If you were a user of some software, not one of its developers, would you consider the string "std::filesystem::__cxx11::filesystem_error" helpful in an error message?, or give you any sort of context I doubt it. Would you consider the string "runtime_error" to helpful in what is quite obviously an error at runtime? :-)
I agree that this error is for developers. However, this should be a last resort when you haven't add a dedicated text that explains in plain english what wnet wrong. Your argument holds true also for backtraces (comming from coredumps / stalls) nevertheless it is a fact that if we didn't have those things we wouldn't have been able to find any bugs filed by users without reproducing them first. We could tell the user - "Stall detected!!!" and thats it but how would that have helped?

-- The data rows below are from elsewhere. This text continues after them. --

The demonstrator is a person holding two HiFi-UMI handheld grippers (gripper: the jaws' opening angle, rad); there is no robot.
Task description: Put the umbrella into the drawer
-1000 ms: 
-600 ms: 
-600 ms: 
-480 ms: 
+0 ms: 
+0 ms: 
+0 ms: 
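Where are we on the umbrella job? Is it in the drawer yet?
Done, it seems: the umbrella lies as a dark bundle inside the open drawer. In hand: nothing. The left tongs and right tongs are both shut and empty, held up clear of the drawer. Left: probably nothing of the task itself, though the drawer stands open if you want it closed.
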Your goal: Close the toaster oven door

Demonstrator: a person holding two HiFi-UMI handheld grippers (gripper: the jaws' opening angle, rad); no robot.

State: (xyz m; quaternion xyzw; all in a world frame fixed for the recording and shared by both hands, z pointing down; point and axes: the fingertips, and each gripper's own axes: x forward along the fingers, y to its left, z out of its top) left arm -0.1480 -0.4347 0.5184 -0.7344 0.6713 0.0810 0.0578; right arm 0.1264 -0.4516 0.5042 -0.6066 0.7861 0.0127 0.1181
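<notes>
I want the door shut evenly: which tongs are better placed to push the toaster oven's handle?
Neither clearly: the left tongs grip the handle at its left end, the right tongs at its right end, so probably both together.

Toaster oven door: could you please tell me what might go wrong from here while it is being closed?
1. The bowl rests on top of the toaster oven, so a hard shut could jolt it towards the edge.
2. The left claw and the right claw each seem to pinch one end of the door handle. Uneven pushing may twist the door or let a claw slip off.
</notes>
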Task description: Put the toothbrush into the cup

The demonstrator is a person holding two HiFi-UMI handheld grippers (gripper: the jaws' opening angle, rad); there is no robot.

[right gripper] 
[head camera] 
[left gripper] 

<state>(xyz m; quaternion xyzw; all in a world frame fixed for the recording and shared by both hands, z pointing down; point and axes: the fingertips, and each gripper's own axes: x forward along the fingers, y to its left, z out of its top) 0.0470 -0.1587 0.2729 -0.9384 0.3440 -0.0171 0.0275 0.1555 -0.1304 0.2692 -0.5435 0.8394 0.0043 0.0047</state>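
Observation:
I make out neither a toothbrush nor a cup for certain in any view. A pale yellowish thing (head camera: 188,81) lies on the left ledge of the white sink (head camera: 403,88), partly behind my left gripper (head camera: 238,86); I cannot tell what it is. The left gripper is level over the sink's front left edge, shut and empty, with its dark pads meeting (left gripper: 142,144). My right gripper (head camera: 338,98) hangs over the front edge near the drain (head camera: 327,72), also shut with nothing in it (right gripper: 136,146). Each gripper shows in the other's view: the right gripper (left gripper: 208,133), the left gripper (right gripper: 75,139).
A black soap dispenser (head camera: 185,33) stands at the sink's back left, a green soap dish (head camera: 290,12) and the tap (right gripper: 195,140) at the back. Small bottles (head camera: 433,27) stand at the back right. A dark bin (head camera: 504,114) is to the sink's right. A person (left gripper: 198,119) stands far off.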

I do agree that we should aspire to minimize the occurrences of such prints and if we can detect the error in advance and issue a plain english message it is better. But there are simply cases that you haven't anticipated. So in a sense those prints are for developers and users should open bugs quoting them so the developers can act on them.
I this particular case by the way, we should have detected already in the configuration reading state that we were provided with a non exiting certificate file. And yes - instead of providing to the TLS stack an invalid argument which resulted in this exception, just notify the user. The bottom line, those exception prints are there for two reasons:
- As a fail safe to when we haven't anticipated something that we could or couldn't log in a friendlier way.
- As a logging information for giving developers hints (by the user) when something slips through and gets to be printed that way. Makes sense?
One more note, it is true that blindly printing those types can result in a ridiculous verbosity, however, when this is the only lead a developer has for some bug, IMHO over verbosity is better than under verbosity.